■ TASK OBJECTIVE: Return, word for word, only the lines of the data below that lie between the line with "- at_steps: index" and the line with "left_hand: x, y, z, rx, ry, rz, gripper", those two lines included.
-- DATA BLOCK follows --
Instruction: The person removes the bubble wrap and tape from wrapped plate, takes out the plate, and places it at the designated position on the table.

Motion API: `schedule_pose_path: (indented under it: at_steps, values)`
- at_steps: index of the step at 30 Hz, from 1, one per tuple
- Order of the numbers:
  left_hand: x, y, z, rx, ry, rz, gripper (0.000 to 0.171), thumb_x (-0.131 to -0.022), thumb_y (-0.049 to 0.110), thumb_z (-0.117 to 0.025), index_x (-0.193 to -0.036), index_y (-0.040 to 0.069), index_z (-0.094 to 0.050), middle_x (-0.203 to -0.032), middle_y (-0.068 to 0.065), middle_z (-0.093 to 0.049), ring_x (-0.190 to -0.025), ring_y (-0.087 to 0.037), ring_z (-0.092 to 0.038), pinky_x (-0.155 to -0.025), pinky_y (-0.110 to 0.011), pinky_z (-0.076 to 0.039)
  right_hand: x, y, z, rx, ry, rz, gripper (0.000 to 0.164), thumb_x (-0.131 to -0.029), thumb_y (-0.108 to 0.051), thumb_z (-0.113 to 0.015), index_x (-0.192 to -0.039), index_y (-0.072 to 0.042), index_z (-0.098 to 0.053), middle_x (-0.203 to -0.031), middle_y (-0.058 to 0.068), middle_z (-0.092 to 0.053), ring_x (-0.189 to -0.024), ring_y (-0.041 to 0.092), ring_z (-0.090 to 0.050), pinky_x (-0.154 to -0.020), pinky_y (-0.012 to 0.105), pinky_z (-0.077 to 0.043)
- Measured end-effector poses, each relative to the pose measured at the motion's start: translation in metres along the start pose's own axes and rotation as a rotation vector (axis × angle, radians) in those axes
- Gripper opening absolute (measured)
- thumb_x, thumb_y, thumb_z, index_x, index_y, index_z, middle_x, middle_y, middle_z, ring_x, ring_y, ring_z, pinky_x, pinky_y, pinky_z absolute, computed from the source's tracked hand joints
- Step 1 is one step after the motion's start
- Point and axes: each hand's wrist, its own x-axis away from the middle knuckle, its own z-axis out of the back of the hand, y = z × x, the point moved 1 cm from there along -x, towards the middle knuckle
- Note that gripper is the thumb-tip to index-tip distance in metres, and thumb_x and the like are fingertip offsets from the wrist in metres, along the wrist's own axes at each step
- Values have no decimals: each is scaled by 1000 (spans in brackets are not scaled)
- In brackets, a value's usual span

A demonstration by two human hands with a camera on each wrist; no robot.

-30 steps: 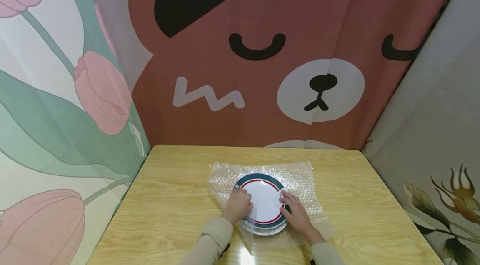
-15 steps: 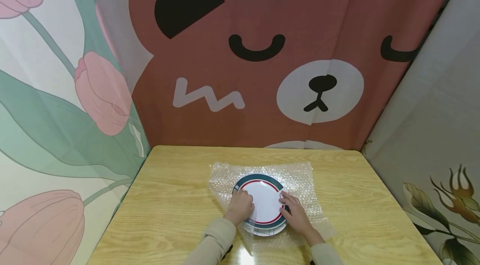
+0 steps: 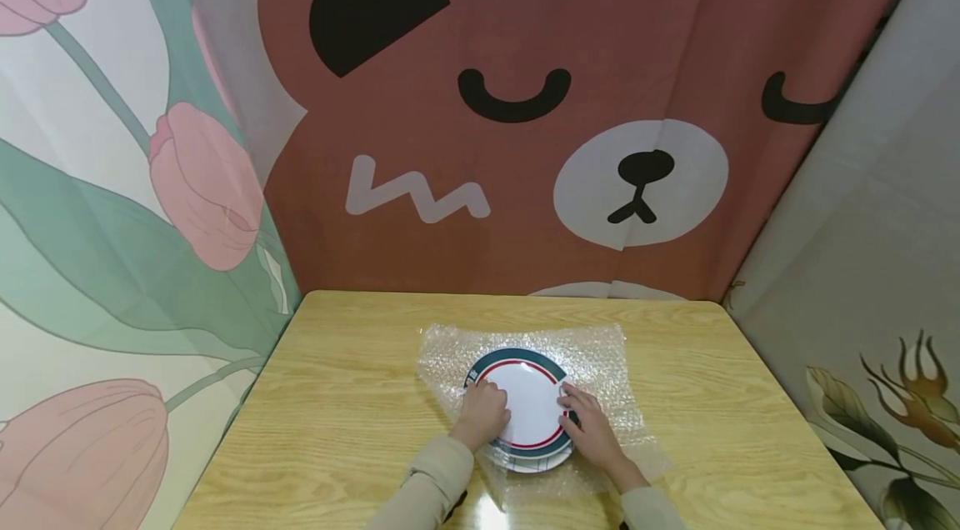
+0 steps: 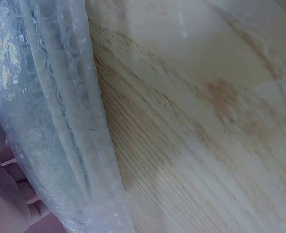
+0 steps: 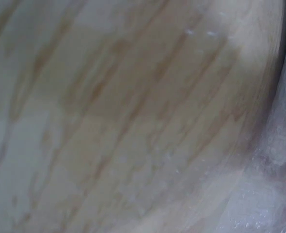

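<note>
A white plate [image 3: 534, 405] with a dark teal border and thin red ring lies on top of another plate [image 3: 536, 463], whose near edge shows below it. Bubble wrap [image 3: 600, 347] spreads under both, and in the left wrist view it is folded up round the plates' edges. My left hand [image 3: 482, 413] lies over the left rim, fingers curled onto the bubble wrap there; its fingertips are mostly hidden. On the right rim, my right hand [image 3: 594, 432] rests with fingers and thumb slightly bent and spread. The right wrist view shows bubble wrap [image 5: 264, 194] at its edge.
The wooden table [image 3: 360, 363] extends on both sides of the bubble wrap. Behind it hangs a bear-patterned curtain [image 3: 420, 255], with flowered curtains [image 3: 112, 280] to left and right.
My left hand has shifted slightly right and inward over the plate. The top plate has moved a touch to the left. My right hand stays in place.
</note>
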Motion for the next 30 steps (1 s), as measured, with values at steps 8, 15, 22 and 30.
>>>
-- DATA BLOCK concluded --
■ WRITTEN RESPONSE:
- at_steps: index of the step at 30 Hz, from 1, one per tuple
- Order of the numbers:
  left_hand: x, y, z, rx, ry, rz, gripper (0.000 to 0.171), thumb_x (-0.131 to -0.022), thumb_y (-0.049 to 0.110), thumb_z (-0.117 to 0.025), index_x (-0.193 to -0.036), index_y (-0.040 to 0.069), index_z (-0.094 to 0.050), middle_x (-0.203 to -0.032), middle_y (-0.068 to 0.065), middle_z (-0.093 to 0.049), ring_x (-0.190 to -0.025), ring_y (-0.087 to 0.037), ring_z (-0.092 to 0.038), pinky_x (-0.155 to -0.025), pinky_y (-0.110 to 0.011), pinky_z (-0.076 to 0.039)

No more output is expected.